Once our town was told to shelter in place, I began seeing on Facebook hundreds of ways people were getting creative while they were home-bound. Lots of art and home projects, but the thing I’m seeing the most is how music is being shared. Regular citizens are recording themselves at home, celebrity musicians are taking requests through Instagram and Facebook, professional and collegiate musicians are finding ways to collaborate remotely and produce some really beautiful works that are uplifting and that help to ease our minds, and even get us up and dancing.
There’s something about music that hits so many of our emotions. It’s amazing to me how there are particular chords that can match my feelings of joy, sadness, confusion, and even anger. When we hear those chords put together in song, we may not even be having those certain feelings before we play the song, but as we listen it evokes those feelings from us as if we were listening to a story. Words are not even necessary. You just feel it.
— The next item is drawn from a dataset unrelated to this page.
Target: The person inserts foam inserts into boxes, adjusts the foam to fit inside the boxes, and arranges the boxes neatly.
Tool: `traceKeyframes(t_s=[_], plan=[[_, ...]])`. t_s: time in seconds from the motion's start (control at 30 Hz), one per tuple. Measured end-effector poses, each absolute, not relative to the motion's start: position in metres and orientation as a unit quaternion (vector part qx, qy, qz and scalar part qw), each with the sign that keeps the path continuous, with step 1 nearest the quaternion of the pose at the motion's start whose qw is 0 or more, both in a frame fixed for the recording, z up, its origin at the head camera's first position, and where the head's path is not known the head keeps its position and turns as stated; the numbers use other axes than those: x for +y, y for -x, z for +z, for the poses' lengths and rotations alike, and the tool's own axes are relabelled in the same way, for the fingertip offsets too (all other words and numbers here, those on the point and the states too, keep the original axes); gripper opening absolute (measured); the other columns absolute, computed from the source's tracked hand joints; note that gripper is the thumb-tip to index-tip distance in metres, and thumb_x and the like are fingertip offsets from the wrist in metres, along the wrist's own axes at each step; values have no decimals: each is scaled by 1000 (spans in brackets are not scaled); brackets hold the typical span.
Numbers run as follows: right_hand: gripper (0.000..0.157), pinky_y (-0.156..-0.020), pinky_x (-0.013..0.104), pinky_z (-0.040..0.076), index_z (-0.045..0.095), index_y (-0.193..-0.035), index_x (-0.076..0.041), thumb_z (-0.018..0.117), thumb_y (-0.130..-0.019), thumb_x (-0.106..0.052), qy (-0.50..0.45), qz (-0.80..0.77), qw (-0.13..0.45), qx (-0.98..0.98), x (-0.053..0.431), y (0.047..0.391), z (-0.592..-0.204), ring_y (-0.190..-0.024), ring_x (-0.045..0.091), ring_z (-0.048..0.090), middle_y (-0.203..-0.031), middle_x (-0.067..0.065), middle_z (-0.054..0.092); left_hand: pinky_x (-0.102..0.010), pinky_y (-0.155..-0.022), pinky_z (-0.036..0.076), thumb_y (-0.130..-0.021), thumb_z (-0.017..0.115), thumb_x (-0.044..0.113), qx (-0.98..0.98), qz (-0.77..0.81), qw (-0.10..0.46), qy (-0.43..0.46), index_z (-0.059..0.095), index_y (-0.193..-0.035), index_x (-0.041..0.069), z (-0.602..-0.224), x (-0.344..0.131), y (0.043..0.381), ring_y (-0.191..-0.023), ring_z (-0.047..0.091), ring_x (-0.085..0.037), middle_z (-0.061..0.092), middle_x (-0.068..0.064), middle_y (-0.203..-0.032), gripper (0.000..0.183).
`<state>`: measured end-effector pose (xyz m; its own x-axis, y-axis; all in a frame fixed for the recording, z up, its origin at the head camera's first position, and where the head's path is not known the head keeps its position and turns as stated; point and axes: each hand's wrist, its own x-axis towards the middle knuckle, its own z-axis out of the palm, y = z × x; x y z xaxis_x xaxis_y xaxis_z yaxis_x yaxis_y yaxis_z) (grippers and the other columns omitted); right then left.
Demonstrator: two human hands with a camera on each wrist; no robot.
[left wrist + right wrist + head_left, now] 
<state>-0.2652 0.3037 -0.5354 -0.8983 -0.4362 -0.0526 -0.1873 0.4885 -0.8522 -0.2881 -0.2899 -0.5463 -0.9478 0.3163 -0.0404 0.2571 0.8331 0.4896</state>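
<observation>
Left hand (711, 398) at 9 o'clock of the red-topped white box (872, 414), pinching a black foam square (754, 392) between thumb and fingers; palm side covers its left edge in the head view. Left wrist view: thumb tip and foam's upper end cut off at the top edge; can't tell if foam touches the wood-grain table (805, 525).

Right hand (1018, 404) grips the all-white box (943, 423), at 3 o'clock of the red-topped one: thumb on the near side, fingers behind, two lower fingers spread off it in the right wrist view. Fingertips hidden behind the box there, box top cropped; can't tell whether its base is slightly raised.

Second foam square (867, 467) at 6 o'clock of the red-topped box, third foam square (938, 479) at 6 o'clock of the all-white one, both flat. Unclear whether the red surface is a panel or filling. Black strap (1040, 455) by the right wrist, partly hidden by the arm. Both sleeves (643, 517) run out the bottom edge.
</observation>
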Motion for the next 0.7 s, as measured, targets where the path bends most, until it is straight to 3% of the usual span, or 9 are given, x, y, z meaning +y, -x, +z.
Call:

So last Wednesday, when I came home from my doctor’s appointment I started having anxious thoughts because I had been out in public and at a medical facility, no less. My imagination was getting harder to reign in and, because of my former experience, I was able quickly recognize the signs that these were nothing but anxious thoughts trying to slither in. But I’ve been committed to not giving anxiety any power over me.
And one of my weapons to fight anxiety is music. The next night, I asked friends on Facebook to list the most beautiful song they could think of in that moment, and before going to sleep I listened to each one. Halfway through the first song, my mind was calmer. By the end of the last song, my breathing was steady and I felt contentment and strength.
So as I shut off the light, I left on some music—the six cello suites composed by Johann Sebastian Bach. If you haven’t heard them, they are six songs for an unaccompanied cello. Just the cello sings, a rhythmic and peaceful composition that helps me to tuck all my other thoughts away for the night.
I slept peacefully and woke up feeling rested.
That is just one example of the power of music and how it can suddenly take us on a journey that provides solace in our times of sadness and distress.
Find your song, friends. You will feel better for listening.